* _PROMPT_
Starting at the line containing "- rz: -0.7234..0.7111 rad" and ending at the line containing "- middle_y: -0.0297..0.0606", print every line of the material below exactly, both ends included, and stop there.
***
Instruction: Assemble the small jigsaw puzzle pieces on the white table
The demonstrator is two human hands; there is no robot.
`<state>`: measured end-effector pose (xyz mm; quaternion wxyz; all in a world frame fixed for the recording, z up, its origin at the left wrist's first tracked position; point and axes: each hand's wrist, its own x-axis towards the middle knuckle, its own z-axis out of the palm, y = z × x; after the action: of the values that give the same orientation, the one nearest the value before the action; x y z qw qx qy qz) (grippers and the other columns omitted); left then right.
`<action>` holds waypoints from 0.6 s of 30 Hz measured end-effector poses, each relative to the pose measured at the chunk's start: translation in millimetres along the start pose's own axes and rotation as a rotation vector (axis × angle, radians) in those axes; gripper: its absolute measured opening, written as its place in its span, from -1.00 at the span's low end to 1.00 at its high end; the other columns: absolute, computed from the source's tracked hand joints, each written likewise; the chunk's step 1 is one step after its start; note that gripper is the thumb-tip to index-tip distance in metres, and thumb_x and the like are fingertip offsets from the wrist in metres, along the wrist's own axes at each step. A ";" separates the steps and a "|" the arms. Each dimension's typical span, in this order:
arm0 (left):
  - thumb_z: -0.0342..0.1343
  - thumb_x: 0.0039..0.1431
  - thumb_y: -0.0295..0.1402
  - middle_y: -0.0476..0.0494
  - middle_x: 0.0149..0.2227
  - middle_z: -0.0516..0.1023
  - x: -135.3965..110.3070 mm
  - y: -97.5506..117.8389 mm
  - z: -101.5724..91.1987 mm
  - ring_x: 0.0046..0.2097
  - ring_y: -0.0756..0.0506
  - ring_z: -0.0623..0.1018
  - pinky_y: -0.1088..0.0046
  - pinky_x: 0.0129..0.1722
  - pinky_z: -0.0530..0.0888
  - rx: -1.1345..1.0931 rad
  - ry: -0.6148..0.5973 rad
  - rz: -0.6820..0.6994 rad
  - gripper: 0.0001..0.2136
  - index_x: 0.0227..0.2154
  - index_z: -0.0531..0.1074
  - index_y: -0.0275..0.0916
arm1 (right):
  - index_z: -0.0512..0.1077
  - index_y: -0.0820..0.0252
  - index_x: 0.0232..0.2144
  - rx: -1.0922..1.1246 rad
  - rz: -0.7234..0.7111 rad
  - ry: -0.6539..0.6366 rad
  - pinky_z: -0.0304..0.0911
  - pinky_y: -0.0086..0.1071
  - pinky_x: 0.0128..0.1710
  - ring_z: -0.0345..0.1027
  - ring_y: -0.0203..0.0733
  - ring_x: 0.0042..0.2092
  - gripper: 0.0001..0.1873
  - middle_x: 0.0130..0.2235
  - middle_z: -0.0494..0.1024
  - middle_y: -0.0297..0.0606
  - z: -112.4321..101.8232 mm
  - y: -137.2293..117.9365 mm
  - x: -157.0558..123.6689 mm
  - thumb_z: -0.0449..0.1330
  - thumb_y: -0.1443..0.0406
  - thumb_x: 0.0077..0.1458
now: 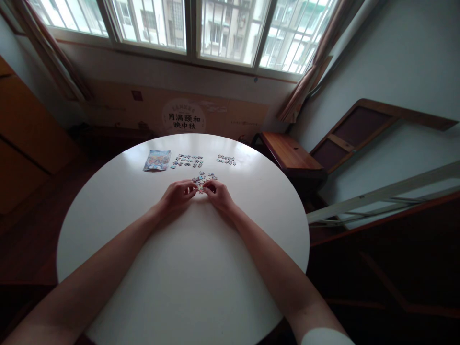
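Small jigsaw puzzle pieces (201,178) lie heaped near the middle of a round white table (194,268). At the near side of this heap my left hand (179,190) is closed in a pinch on a puzzle piece. My right hand (216,190) faces it, thumb and fingers also pinched on a puzzle piece, and the fingertips of both hands almost meet. The exact shape of the held pieces is partly hidden by the fingers. Beyond the heap, several pieces (189,161) are laid out in rows, and a smaller group (226,160) sits to the right.
A colourful picture sheet or packet (157,160) rests at the table's far left. Behind the table's right edge stands a wooden bench or stool (293,151). Barred windows (230,31) and a printed cardboard panel (223,108) line the far wall.
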<state>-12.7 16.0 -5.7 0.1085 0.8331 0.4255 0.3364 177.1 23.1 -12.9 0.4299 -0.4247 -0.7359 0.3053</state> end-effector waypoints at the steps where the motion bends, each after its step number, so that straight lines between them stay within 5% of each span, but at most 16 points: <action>1: 0.03 0.15 -0.33 -0.04 -0.48 0.46 0.0 0.1 0.1 -0.49 0.06 0.38 0.57 -0.45 0.31 -0.001 0.003 0.000 -0.83 -0.35 0.49 -0.27 | 0.44 0.25 -0.38 0.000 0.004 -0.001 0.16 -0.48 -0.39 0.25 -0.35 -0.44 -0.87 -0.44 0.47 -0.32 -0.1 -0.3 0.0 0.13 0.30 0.01; 18: 0.03 0.15 -0.33 -0.03 -0.49 0.45 -0.1 0.1 0.0 -0.49 0.05 0.38 0.57 -0.45 0.30 0.003 0.000 -0.003 -0.83 -0.36 0.49 -0.27 | 0.44 0.25 -0.40 -0.017 0.021 -0.005 0.17 -0.47 -0.38 0.26 -0.35 -0.43 -0.88 -0.45 0.47 -0.32 -0.3 -4.6 -0.4 0.13 0.32 0.00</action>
<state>-12.7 15.9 -5.7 0.1079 0.8325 0.4274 0.3356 175.8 20.7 -9.1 0.4212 -0.4354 -0.7350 0.3046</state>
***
* _REPLY TO THE TASK_
  - rz: -0.7234..0.7111 rad
  - ry: -0.6539..0.6366 rad
  - pinky_z: -0.0304..0.0911
  - pinky_y: -0.0086..0.1071
  - pinky_x: 0.0128..0.1710
  - ring_z: -0.0345..0.1027
  - ring_y: -0.0203..0.0733
  - ring_x: 0.0042..0.2092
  - gripper: 0.0001..0.1873
  - middle_x: 0.0130..0.2235
  - middle_z: -0.0494..0.1024
  - middle_y: -0.0297..0.0606

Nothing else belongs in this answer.